What to produce: Repeat exactly, and only, the lines below starting at the line that contains "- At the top" and ending at the line that contains "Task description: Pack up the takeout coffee", inclusive of both.

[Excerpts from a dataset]
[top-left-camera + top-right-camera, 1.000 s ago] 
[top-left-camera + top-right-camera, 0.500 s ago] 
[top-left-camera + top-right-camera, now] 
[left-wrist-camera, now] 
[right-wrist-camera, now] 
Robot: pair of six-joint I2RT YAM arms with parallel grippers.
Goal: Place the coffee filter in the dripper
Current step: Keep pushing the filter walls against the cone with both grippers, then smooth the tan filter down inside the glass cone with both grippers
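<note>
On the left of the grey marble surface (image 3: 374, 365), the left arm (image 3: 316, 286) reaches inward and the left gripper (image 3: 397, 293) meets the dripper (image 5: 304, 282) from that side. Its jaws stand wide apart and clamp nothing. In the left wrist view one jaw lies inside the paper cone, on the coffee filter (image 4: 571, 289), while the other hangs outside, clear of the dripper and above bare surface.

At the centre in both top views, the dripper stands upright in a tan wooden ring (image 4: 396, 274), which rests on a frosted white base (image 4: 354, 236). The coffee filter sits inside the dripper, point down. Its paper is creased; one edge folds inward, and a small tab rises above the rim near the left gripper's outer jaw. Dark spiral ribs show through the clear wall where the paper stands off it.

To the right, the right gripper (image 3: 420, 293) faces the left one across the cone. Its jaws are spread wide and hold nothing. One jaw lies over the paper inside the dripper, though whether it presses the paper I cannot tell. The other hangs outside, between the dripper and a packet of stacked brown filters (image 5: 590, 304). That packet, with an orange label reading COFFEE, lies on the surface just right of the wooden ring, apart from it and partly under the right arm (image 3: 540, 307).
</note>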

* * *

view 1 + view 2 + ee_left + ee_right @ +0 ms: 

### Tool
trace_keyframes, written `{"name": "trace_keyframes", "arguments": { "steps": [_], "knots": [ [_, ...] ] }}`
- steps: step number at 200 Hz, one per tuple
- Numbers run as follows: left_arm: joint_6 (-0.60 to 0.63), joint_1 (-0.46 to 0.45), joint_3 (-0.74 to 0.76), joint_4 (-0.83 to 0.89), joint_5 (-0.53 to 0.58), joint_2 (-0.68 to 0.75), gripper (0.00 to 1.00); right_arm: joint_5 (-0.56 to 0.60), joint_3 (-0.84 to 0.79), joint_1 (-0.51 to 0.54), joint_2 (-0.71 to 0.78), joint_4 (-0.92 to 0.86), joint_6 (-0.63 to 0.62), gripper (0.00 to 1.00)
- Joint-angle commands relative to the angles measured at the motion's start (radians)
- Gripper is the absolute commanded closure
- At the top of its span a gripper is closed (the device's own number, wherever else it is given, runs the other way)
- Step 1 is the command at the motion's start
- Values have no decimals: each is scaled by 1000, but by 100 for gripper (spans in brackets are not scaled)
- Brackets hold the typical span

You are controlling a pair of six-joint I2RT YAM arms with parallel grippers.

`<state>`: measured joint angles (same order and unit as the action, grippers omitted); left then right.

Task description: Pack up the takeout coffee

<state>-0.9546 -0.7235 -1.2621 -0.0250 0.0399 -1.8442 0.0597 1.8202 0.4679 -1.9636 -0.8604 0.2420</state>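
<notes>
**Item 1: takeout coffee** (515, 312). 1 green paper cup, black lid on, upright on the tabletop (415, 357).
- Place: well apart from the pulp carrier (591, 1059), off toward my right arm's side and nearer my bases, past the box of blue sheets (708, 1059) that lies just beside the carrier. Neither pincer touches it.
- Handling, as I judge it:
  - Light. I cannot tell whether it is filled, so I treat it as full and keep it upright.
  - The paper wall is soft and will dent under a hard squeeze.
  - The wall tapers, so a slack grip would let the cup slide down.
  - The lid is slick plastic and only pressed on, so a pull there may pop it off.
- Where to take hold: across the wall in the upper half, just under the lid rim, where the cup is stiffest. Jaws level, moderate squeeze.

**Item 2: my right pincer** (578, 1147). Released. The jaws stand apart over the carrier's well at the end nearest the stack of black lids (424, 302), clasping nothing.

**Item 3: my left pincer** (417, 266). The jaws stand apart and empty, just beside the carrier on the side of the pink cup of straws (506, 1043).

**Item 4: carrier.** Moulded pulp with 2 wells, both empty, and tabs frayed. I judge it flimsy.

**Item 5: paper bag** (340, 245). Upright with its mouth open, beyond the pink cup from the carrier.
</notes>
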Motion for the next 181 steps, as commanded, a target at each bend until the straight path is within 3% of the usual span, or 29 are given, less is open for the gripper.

Solved problem:
- At the top of its span a gripper is closed (the device's own number, wherever else it is given, runs the other way)
- Step 1 is the command at the motion's start
- Values have no decimals: each is scaled by 1000, but by 100 for gripper (spans in brackets are not scaled)
- Brackets hold the typical span

You are controlling a pair of six-joint I2RT YAM arms with parallel grippers.

`<state>`: measured joint angles (same order and unit as the action, grippers omitted); left then right.

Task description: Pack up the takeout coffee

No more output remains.